Une plus grande place donnée à la théorie apparaît enfin comme une condition pour une analyse éclairée et critique des modalités de production et gestion des espaces urbains, pouvant nourrir l’action opérationnelle. Elle peut aussi permettre de clarifier les modalités du rapport des chercheurs aux acteurs de l’urbanisme et de l’aménagement, qu’il s’agisse de professionnels, de collectivités locales ou de commanditaires. Non seulement la théorie contribue, dans ce contexte, à travailler et à questionner les notions, normes et savoirs produits par l’action opérationnelle, mais elle permet aussi d’organiser le dialogue avec les praticiens. Une recherche appuyée sur un cadre théorique clair facilite la production de résultats solides, nuancés et lisibles, qui sont à même d’éclairer l’action.

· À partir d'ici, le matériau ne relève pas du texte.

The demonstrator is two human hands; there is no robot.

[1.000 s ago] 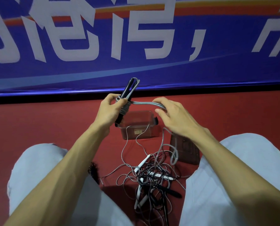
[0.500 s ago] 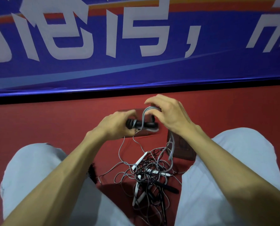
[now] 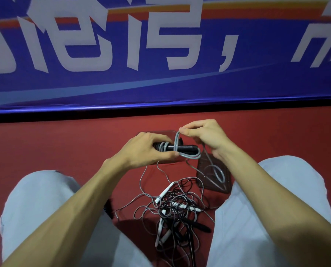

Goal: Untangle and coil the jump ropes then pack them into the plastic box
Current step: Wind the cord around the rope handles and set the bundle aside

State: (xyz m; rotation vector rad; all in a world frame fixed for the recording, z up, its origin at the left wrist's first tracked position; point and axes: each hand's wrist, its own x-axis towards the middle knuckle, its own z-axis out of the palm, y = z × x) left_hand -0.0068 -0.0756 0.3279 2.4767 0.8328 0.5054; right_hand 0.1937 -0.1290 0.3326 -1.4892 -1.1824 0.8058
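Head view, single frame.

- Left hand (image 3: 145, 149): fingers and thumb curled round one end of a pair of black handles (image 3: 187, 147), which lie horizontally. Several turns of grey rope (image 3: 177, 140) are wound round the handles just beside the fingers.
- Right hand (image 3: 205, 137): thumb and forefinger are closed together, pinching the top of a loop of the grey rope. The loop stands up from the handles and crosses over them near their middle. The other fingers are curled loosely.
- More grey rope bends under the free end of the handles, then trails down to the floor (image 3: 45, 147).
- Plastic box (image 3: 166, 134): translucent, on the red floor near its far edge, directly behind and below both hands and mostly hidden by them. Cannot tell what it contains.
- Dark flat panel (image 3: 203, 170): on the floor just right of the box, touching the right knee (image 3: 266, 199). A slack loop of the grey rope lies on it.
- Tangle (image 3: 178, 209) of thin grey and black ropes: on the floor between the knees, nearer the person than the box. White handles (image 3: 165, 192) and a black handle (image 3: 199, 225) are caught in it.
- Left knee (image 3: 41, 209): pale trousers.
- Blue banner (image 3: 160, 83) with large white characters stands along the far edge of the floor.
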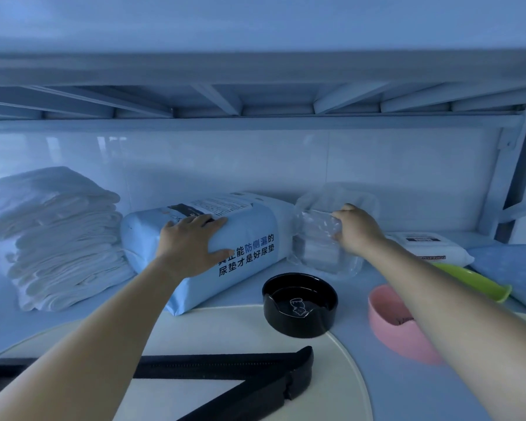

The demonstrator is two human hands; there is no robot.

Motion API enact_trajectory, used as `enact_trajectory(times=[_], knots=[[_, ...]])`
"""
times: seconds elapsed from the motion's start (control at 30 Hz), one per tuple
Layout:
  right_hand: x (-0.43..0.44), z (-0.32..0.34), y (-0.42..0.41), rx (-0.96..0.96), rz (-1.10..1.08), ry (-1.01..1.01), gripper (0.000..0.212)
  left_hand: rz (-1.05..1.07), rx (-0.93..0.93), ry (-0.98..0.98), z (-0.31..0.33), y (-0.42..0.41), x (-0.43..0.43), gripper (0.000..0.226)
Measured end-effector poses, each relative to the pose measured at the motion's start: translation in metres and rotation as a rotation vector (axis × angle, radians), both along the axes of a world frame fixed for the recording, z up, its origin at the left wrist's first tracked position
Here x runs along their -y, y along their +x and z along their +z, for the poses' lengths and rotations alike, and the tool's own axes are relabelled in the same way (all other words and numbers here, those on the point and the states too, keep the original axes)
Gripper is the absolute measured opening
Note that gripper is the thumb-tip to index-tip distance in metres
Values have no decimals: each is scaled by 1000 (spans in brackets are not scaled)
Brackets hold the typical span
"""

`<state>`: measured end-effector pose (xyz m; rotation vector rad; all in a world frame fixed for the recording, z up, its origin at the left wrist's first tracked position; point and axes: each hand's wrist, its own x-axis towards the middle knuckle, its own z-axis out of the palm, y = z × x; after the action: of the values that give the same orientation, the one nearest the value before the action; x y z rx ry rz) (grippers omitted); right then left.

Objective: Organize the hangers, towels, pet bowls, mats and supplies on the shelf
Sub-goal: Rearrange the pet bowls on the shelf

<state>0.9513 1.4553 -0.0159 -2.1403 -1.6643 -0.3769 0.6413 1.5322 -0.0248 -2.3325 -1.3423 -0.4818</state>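
Note:
A pale blue pack of pet pads with dark printed text lies on the shelf in the middle. My left hand rests flat on its front, fingers spread over the top edge. To its right stands a clear plastic bag of folded white items; my right hand grips its upper edge. A stack of folded white towels sits at the left. A black pet bowl and a pink pet bowl stand in front. A black hanger lies on a cream mat at the front.
A white wipes pack lies at the right, with a green bowl and a blue cushion beside it. The shelf above hangs low overhead. A metal post bounds the right side.

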Motion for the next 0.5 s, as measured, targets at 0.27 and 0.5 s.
enact_trajectory(times=[0.27, 0.5], knots=[[15, 8, 31, 16, 105, -43, 44, 34, 65, -10, -4, 4, 3, 70], [28, 7, 58, -16, 188, -36, 41, 100, 69, -35, -1, 11, 9, 69]])
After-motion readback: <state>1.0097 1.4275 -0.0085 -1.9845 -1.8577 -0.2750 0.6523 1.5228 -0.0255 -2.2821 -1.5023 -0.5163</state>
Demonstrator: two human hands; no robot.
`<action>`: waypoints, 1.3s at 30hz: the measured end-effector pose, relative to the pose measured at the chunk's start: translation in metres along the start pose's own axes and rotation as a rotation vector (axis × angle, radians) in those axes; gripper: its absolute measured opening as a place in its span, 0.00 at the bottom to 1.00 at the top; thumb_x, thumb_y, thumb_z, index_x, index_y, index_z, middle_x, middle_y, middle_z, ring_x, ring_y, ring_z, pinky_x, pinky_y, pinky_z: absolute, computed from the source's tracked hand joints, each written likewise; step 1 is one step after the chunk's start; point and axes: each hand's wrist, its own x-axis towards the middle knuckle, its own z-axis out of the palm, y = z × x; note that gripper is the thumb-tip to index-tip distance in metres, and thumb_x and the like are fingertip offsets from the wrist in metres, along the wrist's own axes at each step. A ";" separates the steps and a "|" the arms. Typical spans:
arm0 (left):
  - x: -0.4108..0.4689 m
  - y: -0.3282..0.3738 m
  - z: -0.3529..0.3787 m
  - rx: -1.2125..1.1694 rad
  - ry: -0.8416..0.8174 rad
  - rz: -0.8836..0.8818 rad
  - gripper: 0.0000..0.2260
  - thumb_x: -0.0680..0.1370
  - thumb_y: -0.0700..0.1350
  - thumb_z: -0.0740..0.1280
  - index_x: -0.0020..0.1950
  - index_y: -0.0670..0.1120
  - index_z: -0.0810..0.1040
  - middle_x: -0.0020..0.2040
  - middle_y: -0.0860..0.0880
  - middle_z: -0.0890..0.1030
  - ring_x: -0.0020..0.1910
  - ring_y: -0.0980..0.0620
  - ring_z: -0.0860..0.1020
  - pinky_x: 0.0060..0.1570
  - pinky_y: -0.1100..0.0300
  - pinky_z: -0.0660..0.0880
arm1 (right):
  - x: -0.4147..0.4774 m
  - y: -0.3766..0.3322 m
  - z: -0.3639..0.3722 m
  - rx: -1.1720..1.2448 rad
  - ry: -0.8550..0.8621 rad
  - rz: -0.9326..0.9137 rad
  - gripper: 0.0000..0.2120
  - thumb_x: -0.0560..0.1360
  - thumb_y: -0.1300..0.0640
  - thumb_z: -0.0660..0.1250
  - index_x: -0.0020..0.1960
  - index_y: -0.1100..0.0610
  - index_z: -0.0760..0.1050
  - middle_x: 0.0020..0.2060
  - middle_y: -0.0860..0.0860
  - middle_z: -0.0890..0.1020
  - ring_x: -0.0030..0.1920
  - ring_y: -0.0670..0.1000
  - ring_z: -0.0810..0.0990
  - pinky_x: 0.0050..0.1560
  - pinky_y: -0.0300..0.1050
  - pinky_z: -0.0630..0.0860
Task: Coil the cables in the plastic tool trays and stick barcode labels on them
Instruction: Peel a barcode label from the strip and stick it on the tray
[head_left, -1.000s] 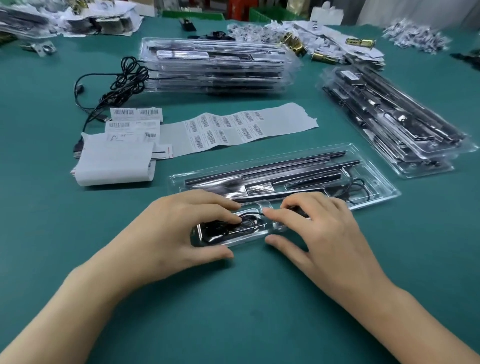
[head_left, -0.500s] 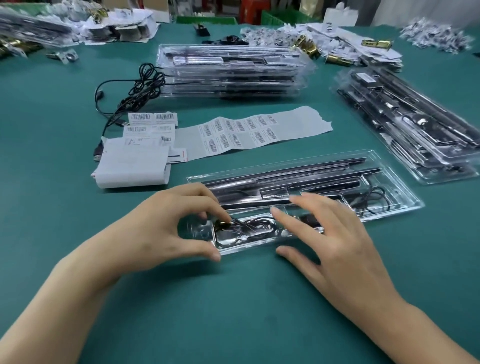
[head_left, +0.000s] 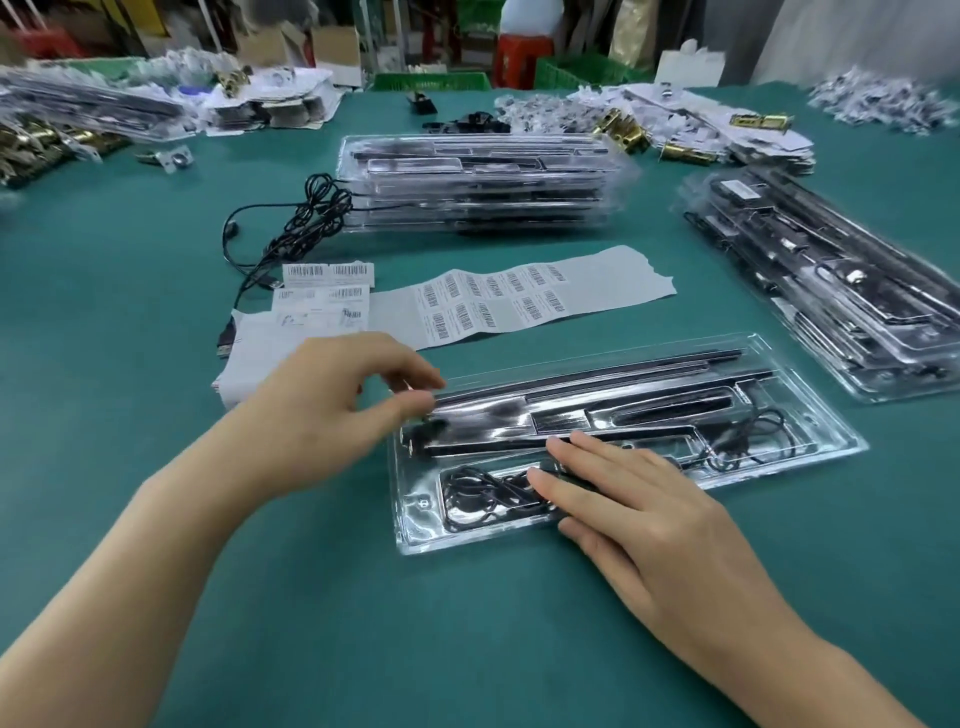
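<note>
Clear glossy plastic forms the moulded tray (head_left: 410, 530) toward the near edge of the green tabletop (head_left: 363, 597), its long slots holding dark metal tools. On it the right hand (head_left: 639, 509) lies flat, grip released, straight fingers pressing the thin black cable (head_left: 478, 493) coiled in the near-left pocket, probably to keep the springy loops down. At the tray's far-left corner the left hand (head_left: 322, 410) curls; whether it pinches the rim I cannot tell. Just beyond lies the matte paper label sheet (head_left: 519, 296)
</note>
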 end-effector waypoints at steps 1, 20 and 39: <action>0.011 -0.007 -0.004 0.100 0.064 -0.043 0.07 0.80 0.51 0.69 0.56 0.58 0.83 0.52 0.62 0.83 0.55 0.60 0.78 0.54 0.61 0.72 | 0.000 0.000 0.000 0.014 -0.004 0.006 0.18 0.79 0.51 0.67 0.69 0.49 0.80 0.70 0.46 0.78 0.73 0.49 0.74 0.68 0.56 0.76; 0.065 -0.060 0.000 0.071 0.103 -0.166 0.06 0.73 0.49 0.79 0.43 0.55 0.83 0.42 0.60 0.83 0.48 0.62 0.81 0.52 0.60 0.75 | 0.000 0.006 -0.001 0.205 0.162 0.103 0.13 0.82 0.48 0.65 0.61 0.51 0.83 0.57 0.43 0.79 0.61 0.48 0.77 0.59 0.49 0.75; 0.003 0.100 0.048 -1.053 0.008 -0.090 0.07 0.71 0.46 0.75 0.44 0.45 0.80 0.45 0.45 0.88 0.43 0.53 0.85 0.45 0.62 0.81 | 0.018 -0.051 -0.031 0.763 0.215 0.548 0.07 0.79 0.45 0.70 0.46 0.47 0.81 0.33 0.48 0.82 0.32 0.47 0.77 0.34 0.44 0.76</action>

Ce travail de mise en évidence et de discussion des théories semble alors également pouvoir être pertinent pour la formation des futurs praticiens. Le champ universitaire de l’urbanisme et de l’aménagement se distingue en effet d’autres formations relevant des études urbaines par des pratiques pédagogiques singulières : recours à l’atelier professionnel, « mélange des apports professionnels et universitaires », accent sur les exercices pratiques, etc. (Scherrer, 2010). Dans ce contexte, les enseignements théoriques peuvent donner aux apprentis urbanistes les outils nécessaires pour cultiver leur réflexivité et questionner leurs pratiques.